Detection Methods for CVE-2025-59609
Indicators of Compromise
- Unusual or repeated beacon and probe response frames advertising MBSSID elements with length fields smaller than the structural minimum required by IEEE 802.11.
- Bursts of malformed 802.11 management frames originating from rogue or unfamiliar BSSIDs near corporate or production sites.
- WLAN firmware crash logs, watchdog resets, or driver-reported parser anomalies on Qualcomm-based endpoints after exposure to untrusted Wi-Fi environments.
Detection Strategies
- Deploy wireless intrusion detection systems (WIDS) configured to flag 802.11 management frames containing structurally invalid information elements, including undersized MBSSID elements.
- Capture and inspect over-the-air traffic with monitor-mode tools and parse element-by-element to identify length values that violate the MBSSID subelement schema.

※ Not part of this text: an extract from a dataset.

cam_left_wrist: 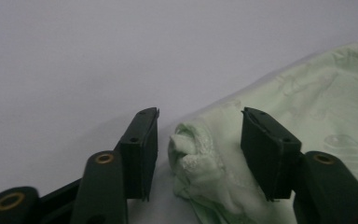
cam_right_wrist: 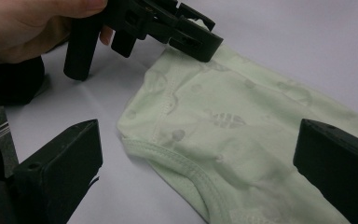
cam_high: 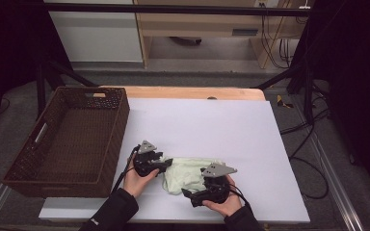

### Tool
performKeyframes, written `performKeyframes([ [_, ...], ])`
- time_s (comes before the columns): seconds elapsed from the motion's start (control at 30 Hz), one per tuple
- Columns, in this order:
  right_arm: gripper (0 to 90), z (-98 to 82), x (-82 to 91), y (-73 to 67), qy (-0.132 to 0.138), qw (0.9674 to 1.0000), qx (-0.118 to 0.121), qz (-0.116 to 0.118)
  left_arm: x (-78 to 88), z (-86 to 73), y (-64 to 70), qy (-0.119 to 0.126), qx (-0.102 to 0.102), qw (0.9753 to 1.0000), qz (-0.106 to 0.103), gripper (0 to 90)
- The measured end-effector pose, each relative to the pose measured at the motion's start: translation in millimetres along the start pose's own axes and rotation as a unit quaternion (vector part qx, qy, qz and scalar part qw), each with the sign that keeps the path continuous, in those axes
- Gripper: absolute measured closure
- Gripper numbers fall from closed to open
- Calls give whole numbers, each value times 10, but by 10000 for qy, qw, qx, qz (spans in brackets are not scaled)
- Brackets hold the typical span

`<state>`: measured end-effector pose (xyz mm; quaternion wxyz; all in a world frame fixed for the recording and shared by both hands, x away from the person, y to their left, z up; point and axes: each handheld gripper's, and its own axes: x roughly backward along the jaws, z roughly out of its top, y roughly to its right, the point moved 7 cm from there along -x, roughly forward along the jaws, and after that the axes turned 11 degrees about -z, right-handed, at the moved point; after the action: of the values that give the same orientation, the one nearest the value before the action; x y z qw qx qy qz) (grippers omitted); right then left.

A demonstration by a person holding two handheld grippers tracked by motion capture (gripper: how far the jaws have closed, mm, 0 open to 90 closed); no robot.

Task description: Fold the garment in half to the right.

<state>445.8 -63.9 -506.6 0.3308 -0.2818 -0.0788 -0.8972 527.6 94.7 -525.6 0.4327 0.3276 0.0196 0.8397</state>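
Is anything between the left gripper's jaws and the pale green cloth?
Nothing visible: a bunched fold of the pale green cloth already sits between the left gripper jaws, which do not yet press on it.

High view looks down over table (cam_high: 231, 120); both tool cams sit close, sharing green cloth (cam_left_wrist: 317, 107).

One pale green garment (cam_high: 189, 173), crumpled on white sheet; one white sheet (cam_high: 212, 125) over one wooden table (cam_high: 192, 92); one brown wicker basket (cam_high: 108, 144); two black grippers, left gripper (cam_high: 166, 162) and right gripper (cam_high: 189, 196); two hands; two dark sleeves.
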Motion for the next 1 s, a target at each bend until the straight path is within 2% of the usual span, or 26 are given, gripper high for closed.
performKeyframes([
  [0.2, 31, 0, -43, -56, -15, 10000, 32, 5, -16, -5, 36, -78, -41, 9999, 87, 573],
  [0.37, 42, 5, -85, -106, -20, 10000, 61, 8, -48, -9, 41, -111, -7, 9999, 76, 631],
  [0.63, 70, 24, -166, -203, -31, 9999, 163, -10, -94, -3, 40, -248, -121, 9995, 175, 723],
  [0.73, 95, 43, -197, -245, -11, 9998, 178, 2, -100, 3, 34, -262, -82, 9995, 157, 733],
  [0.9, 168, 74, -241, -327, 16, 9997, 243, 59, -113, 1, 38, -275, -213, 9992, 204, 743],
  [1.0, 226, 83, -264, -366, 6, 9996, 277, 73, -117, 1, 35, -277, -216, 9992, 198, 745],
])
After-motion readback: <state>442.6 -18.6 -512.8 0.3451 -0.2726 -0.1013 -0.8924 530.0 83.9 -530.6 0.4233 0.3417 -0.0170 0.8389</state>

- Correlate vendor firmware crash telemetry from mobile device management or endpoint platforms with nearby Wi-Fi scan events to identify potential exploitation attempts.

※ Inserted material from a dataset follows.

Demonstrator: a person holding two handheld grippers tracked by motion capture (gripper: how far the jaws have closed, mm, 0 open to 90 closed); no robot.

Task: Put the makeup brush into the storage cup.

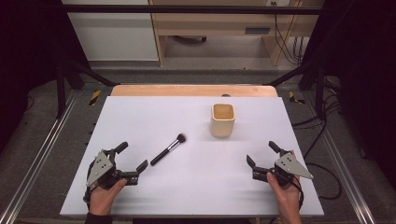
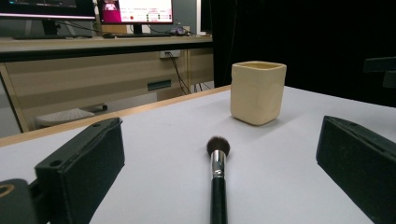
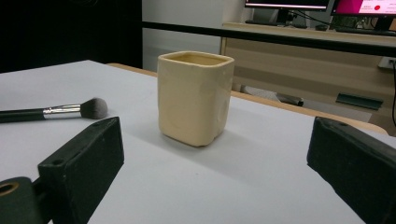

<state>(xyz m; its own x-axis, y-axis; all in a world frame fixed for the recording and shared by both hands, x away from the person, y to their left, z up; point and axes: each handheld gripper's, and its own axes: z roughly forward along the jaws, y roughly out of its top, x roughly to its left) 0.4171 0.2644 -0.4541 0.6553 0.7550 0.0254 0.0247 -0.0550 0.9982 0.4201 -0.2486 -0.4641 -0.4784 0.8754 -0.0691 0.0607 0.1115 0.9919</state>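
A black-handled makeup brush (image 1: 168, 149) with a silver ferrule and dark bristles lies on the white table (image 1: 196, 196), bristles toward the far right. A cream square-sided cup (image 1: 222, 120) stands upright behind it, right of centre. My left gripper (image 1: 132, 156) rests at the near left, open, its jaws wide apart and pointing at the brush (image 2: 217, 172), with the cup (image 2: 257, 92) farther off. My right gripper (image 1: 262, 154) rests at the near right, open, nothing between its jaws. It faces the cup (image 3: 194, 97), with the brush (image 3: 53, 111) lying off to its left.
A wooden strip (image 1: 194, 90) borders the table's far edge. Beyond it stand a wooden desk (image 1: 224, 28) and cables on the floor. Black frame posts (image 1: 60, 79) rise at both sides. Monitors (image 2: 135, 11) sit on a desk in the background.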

Monitoring Recommendations
- Enable rogue access point detection on enterprise WLAN controllers and alert on unauthorized broadcasters using MBSSID advertisements.
- Forward kernel and WLAN driver logs from Snapdragon-based fleets into a centralized logging or SIEM platform to baseline normal frame parsing behavior.
- Track Qualcomm security bulletin advisories and reconcile patch state across mobile, automotive, and networking inventories at each monthly cycle.
How to Mitigate CVE-2025-59609
Immediate Actions Required
- Apply the Qualcomm June 2026 firmware updates to all affected Snapdragon mobile, automotive, IoT, and networking platforms as soon as device OEMs make them available.
- Inventory Qualcomm WLAN components in the environment using CPE data from the advisory and prioritize patching for devices that connect to untrusted or public Wi-Fi networks.
- Restrict use of unmanaged Wi-Fi networks on unpatched devices and prefer cellular or wired connectivity for sensitive workloads until firmware is updated.
Patch Information
Qualcomm has released firmware fixes addressing the MBSSID parsing logic. Patches are distributed through OEM device updates and platform firmware images referenced in the Qualcomm Security Bulletin June 2026. Mobile users should install the corresponding Android or vendor-specific security update. Networking and automotive integrators should obtain updated BSPs from Qualcomm or their OEM.
Workarounds
- Disable automatic Wi-Fi scanning and connection to open or unknown SSIDs on unpatched mobile devices.
- Deploy enterprise WIDS or WLAN controller policies that drop management frames with malformed information elements before they reach client devices.
- Segment Qualcomm-based IoT and access point deployments onto isolated VLANs to limit exposure to rogue transmitters until firmware updates are applied.
# Example: disable Wi-Fi auto-join and background scanning on Android via ADB
# (run on managed test devices; consult MDM policies for fleet deployment)
adb shell settings put global wifi_scan_always_enabled 0
adb shell svc wifi disable
Disclaimer: This content was generated using AI. While we strive for accuracy, please verify critical information with official sources.